> [WORK REQUIRED]
Reproduce all of the entries below exactly, without a single change.

> [Extracted records]

------------------------

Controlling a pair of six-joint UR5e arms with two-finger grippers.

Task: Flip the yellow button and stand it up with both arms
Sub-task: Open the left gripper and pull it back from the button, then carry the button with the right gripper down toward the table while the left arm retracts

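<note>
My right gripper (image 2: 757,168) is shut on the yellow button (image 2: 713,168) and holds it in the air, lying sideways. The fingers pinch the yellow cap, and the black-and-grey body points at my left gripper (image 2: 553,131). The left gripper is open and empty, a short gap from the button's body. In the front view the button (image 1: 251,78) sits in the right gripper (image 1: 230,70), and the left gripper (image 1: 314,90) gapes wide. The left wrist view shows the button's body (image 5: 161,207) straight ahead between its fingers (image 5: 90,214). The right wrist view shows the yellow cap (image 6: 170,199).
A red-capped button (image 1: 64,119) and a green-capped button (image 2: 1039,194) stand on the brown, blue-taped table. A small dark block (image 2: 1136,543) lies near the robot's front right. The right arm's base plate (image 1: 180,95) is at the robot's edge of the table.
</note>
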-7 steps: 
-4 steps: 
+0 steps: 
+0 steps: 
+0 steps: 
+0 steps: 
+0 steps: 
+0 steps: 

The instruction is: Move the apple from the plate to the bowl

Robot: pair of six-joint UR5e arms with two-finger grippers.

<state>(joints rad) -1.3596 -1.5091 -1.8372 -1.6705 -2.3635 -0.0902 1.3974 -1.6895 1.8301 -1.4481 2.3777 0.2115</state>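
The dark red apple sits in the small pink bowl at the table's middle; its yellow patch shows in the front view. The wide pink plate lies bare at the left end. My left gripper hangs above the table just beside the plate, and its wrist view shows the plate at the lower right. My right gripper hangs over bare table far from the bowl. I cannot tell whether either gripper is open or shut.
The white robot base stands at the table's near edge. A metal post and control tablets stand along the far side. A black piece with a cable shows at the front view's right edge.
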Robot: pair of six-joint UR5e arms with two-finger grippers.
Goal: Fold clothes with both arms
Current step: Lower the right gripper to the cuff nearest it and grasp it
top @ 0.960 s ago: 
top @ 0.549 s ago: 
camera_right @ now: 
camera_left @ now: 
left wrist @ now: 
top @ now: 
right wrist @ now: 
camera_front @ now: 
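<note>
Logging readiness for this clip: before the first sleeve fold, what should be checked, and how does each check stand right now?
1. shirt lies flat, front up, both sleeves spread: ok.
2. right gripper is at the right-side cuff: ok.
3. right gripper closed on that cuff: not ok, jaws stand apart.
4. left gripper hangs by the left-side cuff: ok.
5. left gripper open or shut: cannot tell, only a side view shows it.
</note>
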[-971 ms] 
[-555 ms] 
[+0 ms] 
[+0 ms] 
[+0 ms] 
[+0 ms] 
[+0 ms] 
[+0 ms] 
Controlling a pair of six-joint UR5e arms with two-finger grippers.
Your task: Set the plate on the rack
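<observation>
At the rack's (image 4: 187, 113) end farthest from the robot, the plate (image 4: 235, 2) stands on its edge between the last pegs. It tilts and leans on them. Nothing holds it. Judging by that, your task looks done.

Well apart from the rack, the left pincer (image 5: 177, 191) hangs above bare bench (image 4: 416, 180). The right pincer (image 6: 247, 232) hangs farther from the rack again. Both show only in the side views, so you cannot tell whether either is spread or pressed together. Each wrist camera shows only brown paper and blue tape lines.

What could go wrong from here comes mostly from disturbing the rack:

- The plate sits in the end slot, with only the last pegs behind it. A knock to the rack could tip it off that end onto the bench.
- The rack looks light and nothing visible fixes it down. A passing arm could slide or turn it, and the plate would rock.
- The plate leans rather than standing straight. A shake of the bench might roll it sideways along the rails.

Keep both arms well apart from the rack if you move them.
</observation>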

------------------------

> [RESPONSE BOX]
Controlling a pair of six-joint UR5e arms with two-finger grippers.

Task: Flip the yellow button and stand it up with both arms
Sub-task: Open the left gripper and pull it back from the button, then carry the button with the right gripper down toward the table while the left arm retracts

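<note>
My right gripper (image 2: 757,168) is shut on the yellow button (image 2: 713,168) and holds it in the air, lying sideways. The fingers pinch the yellow cap, and the black-and-grey body points at my left gripper (image 2: 553,131). The left gripper is open and empty, a short gap from the button's body. In the front view the button (image 1: 251,78) sits in the right gripper (image 1: 230,70), and the left gripper (image 1: 314,90) gapes wide. The left wrist view shows the button's body (image 5: 161,207) straight ahead between its fingers (image 5: 90,214). The right wrist view shows the yellow cap (image 6: 170,199).
A red-capped button (image 1: 64,119) and a green-capped button (image 2: 1039,194) stand on the brown, blue-taped table. A small dark block (image 2: 1136,543) lies near the robot's front right. The right arm's base plate (image 1: 180,95) is at the robot's edge of the table.
</note>
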-7 steps: 
-4 steps: 
+0 steps: 
+0 steps: 
+0 steps: 
+0 steps: 
+0 steps: 
+0 steps: 

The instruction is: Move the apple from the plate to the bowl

Robot: pair of six-joint UR5e arms with two-finger grippers.

<state>(joints rad) -1.3596 -1.5091 -1.8372 -1.6705 -2.3635 -0.0902 1.3974 -1.6895 1.8301 -1.4481 2.3777 0.2115</state>
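The dark red apple sits in the small pink bowl at the table's middle; its yellow patch shows in the front view. The wide pink plate lies bare at the left end. My left gripper hangs above the table just beside the plate, and its wrist view shows the plate at the lower right. My right gripper hangs over bare table far from the bowl. I cannot tell whether either gripper is open or shut.
The white robot base stands at the table's near edge. A metal post and control tablets stand along the far side. A black piece with a cable shows at the front view's right edge.
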Robot: pair of six-joint UR5e arms with two-finger grippers.
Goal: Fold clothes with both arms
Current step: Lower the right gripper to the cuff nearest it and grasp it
top @ 0.960 s ago: 
top @ 0.549 s ago: 
camera_right @ now: 
camera_left @ now: 
left wrist @ now: 
top @ now: 
right wrist @ now: 
camera_front @ now: 
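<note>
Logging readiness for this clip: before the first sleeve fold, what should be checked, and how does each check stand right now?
1. shirt lies flat, front up, both sleeves spread: ok.
2. right gripper is at the right-side cuff: ok.
3. right gripper closed on that cuff: not ok, jaws stand apart.
4. left gripper hangs by the left-side cuff: ok.
5. left gripper open or shut: cannot tell, only a side view shows it.
</note>
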[-971 ms] 
[-555 ms] 
[+0 ms] 
[+0 ms] 
[+0 ms] 
[+0 ms] 
[+0 ms] 
[+0 ms] 
Controlling a pair of six-joint UR5e arms with two-finger grippers.
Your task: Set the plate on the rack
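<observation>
At the rack's (image 4: 187, 113) end farthest from the robot, the plate (image 4: 235, 2) stands on its edge between the last pegs. It tilts and leans on them. Nothing holds it. Judging by that, your task looks done.

Well apart from the rack, the left pincer (image 5: 177, 191) hangs above bare bench (image 4: 416, 180). The right pincer (image 6: 247, 232) hangs farther from the rack again. Both show only in the side views, so you cannot tell whether either is spread or pressed together. Each wrist camera shows only brown paper and blue tape lines.

What could go wrong from here comes mostly from disturbing the rack:

- The plate sits in the end slot, with only the last pegs behind it. A knock to the rack could tip it off that end onto the bench.
- The rack looks light and nothing visible fixes it down. A passing arm could slide or turn it, and the plate would rock.
- The plate leans rather than standing straight. A shake of the bench might roll it sideways along the rails.

Keep both arms well apart from the rack if you move them.
</observation>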

The work is done, and the output is complete.